The RSC has served as the conservative caucus of House Republicans since its founding in 1973, and it currently consists of 175 of the 222 Republican House members. The group has been proposing cuts for decades, but the current round puts them at odds with the GOP presidential front-runners. Donald Trump has urged Republicans not to cut a single penny from Social Security and Medicare; similarly, Ron DeSantis has said that he is “not going to mess with Social Security.”

The proposal in the RSC document is titled “Preventing Biden’s Cuts to Social Security.” If you haven’t heard of any cuts proposed by President Biden, that’s because he hasn’t made any. The provocative title refers to the cuts that would occur in the early 2030s when the reserves in the trust fund are exhausted. By law, Social Security cannot provide benefits for which it does not have financing and — once the trust fund is exhausted — incoming payroll taxes and other revenues would be sufficient to pay only 77% of scheduled retirement benefits. Hence, current and future beneficiaries would see an across-the-board cut of 23% in 2033.

The exhaustion of the trust fund is indeed an action-forcing event. No one wants to see benefits suddenly cut by 23%. 

The options are straightforward. Social Security is a simple system: money in/money out. Either more money must go in or less money must go out. 

Read: Social Security could have been saved — is it too late to undo the damage?

On the money-in side, the RSC points out that Biden’s prohibition against raising taxes on those earning under $400,000 precludes increasing the payroll tax rate. I hope that is not a binding constraint; a small increase in the payroll tax rate should probably be part of any solution. The RSC also rules out general revenues by framing such a contribution as coming from borrowing. Indeed, an economically sound approach would require raising income taxes to generate the required general revenues. And a strong rationale exists for a general revenue contribution — namely the cost associated with having given away the trust find to early groups of retirees. Specifically, today’s workers have to contribute much more to Social Security than they would to a funded retirement program.

Read: American retirement looks ‘very scary’ if Social Security or Medicare are threatened, experts say

With revenues off the table, the RSC proposes to eliminate Social Security’s 75-year deficit solely by cutting benefits. To the extent the that the current package, like last year’s, is modeled on a bill put forward in 2016 by Sam Johnson (R-TX), it’s worth taking a closer look at that bill. According to scoring by the Social Security actuaries at the time, the Johnson plan would reduce Social Security costs at the end of the 75-year projection period by 31% (see Figure 1).    

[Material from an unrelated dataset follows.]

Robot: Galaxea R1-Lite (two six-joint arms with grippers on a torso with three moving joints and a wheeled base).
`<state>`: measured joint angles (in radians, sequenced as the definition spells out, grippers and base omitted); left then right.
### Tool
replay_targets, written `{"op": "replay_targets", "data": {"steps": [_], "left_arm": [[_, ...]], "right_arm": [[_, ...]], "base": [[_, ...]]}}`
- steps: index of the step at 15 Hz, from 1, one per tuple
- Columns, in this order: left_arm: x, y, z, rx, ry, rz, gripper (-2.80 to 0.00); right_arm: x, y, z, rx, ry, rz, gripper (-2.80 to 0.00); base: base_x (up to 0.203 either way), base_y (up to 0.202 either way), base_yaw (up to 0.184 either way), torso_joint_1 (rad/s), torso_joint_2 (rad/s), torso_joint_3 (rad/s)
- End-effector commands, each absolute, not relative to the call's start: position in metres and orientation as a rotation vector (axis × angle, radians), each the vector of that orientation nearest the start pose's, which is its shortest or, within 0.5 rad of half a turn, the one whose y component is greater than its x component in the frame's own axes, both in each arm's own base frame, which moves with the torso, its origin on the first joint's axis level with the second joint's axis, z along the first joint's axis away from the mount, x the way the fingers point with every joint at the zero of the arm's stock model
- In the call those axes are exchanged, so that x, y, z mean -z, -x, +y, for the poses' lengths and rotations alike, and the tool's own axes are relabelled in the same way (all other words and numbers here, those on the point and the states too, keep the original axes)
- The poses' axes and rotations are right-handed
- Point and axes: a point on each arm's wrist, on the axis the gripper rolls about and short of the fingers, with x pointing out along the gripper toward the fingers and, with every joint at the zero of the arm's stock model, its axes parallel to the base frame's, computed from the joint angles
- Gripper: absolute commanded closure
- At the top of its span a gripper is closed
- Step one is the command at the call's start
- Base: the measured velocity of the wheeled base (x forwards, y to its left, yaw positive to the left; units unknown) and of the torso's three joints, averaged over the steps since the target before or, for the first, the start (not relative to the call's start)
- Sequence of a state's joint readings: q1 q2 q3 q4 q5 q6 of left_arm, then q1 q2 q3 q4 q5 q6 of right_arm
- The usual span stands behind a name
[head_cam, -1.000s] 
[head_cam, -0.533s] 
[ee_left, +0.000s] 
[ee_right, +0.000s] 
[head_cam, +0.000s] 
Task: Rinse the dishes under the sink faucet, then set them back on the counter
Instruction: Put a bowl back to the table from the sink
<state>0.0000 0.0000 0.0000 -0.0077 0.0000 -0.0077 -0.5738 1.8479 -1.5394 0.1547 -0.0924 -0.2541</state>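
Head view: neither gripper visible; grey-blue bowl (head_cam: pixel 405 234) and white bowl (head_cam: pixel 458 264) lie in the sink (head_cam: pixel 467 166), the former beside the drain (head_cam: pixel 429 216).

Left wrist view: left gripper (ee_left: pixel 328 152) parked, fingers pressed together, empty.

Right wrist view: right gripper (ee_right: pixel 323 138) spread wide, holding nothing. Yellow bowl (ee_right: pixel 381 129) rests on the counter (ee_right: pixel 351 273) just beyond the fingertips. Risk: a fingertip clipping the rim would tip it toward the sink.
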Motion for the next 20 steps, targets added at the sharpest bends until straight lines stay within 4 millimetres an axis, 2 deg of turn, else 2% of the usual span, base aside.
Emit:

This 31% cut is the result of three major changes:

  • raising the Full Retirement Age — currently 67 — to 69;

  • dramatically reducing benefits for above-average earners; and

  • eliminating the cost-of-living adjustment (COLA) for those with higher incomes and using a chain-weighted inflation index for those who qualify for a COLA. 

At first glance, one might conclude that’s a fine outcome — cut the benefits of the well paid and preserve the benefits of the low paid. But the medium worker, who sees benefits drop to 77% of current law, had career average earnings of $58,700 in 2022 and the “high” earner, who sees benefits drop to 40% of current law, earned $94,000. These are not rich people. 

Moreover, changes to Social Security need to be made in the context of the entire retirement income system. Many households are likely to retire with little other than Social Security benefits, since at any moment in time less than half the private sector workforce participates in an employer-sponsored retirement plan. 

Policy makers do need to address Social Security’s long-run deficit, but the fact that a majority of House Republicans may support a plan that cuts Social Security by a third should terrify voters. Why put out such a document?